* [HOW TO COMPLETE THIS TASK]: List all lines of the data containing the word "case".

* [MATERIAL PROVIDED]:

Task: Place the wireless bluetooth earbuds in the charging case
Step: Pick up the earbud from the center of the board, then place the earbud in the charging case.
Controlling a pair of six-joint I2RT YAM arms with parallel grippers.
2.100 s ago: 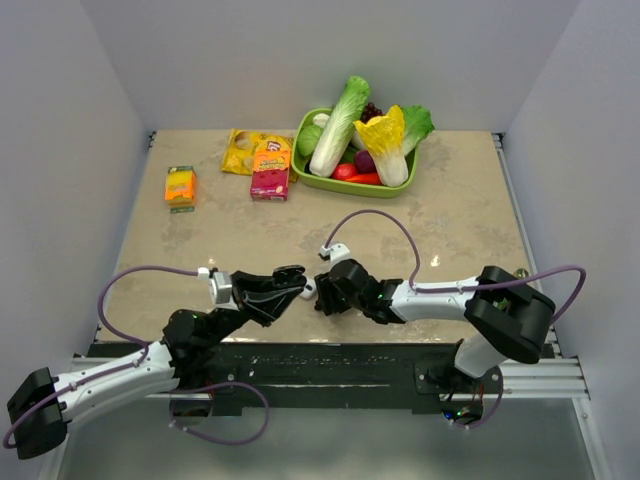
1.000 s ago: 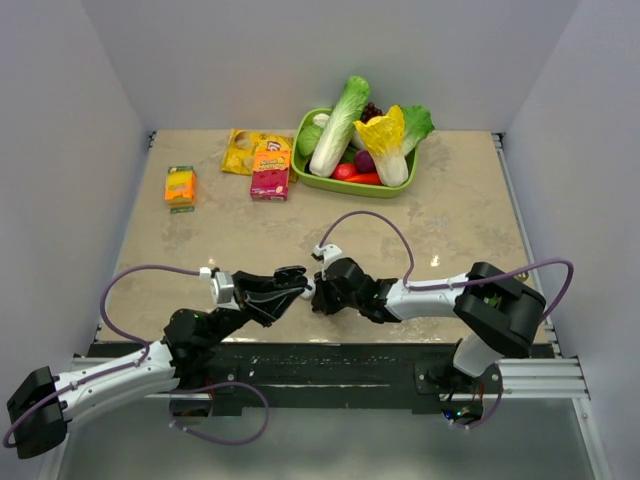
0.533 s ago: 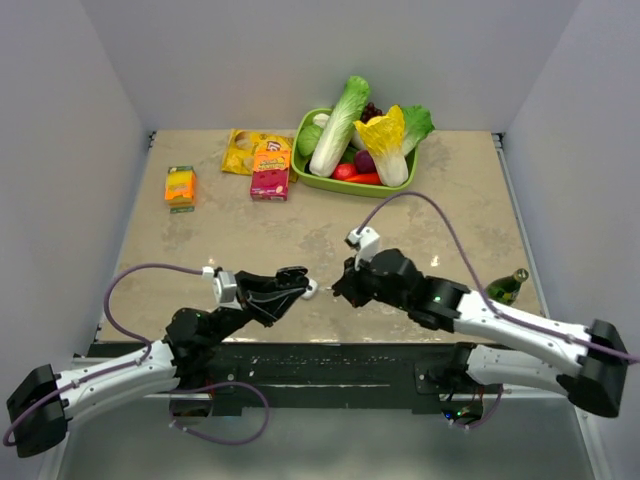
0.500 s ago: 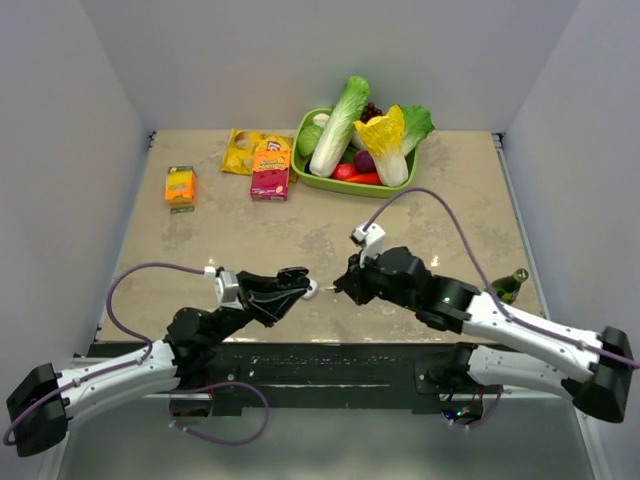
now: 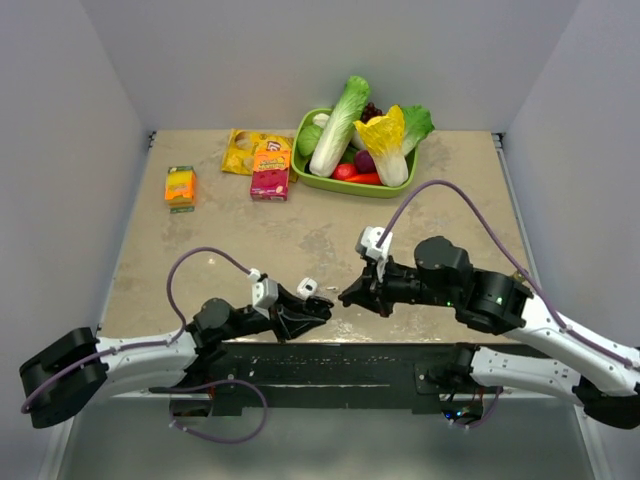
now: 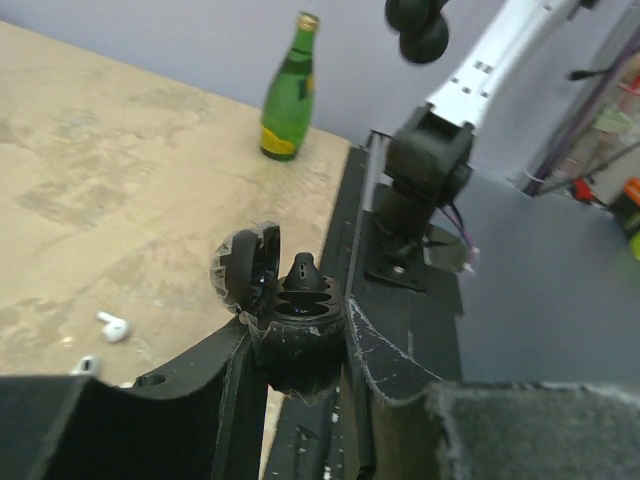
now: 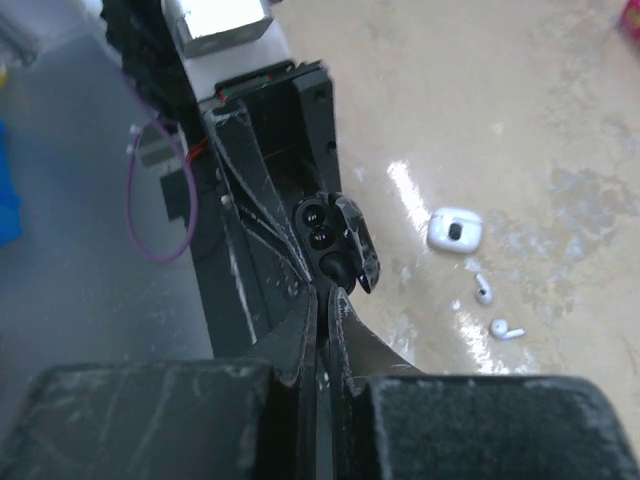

* [ANSWER TO THIS PROBLEM]:
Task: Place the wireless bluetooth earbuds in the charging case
Step: Pick up the earbud from the center of the board, then place the earbud in the charging case.

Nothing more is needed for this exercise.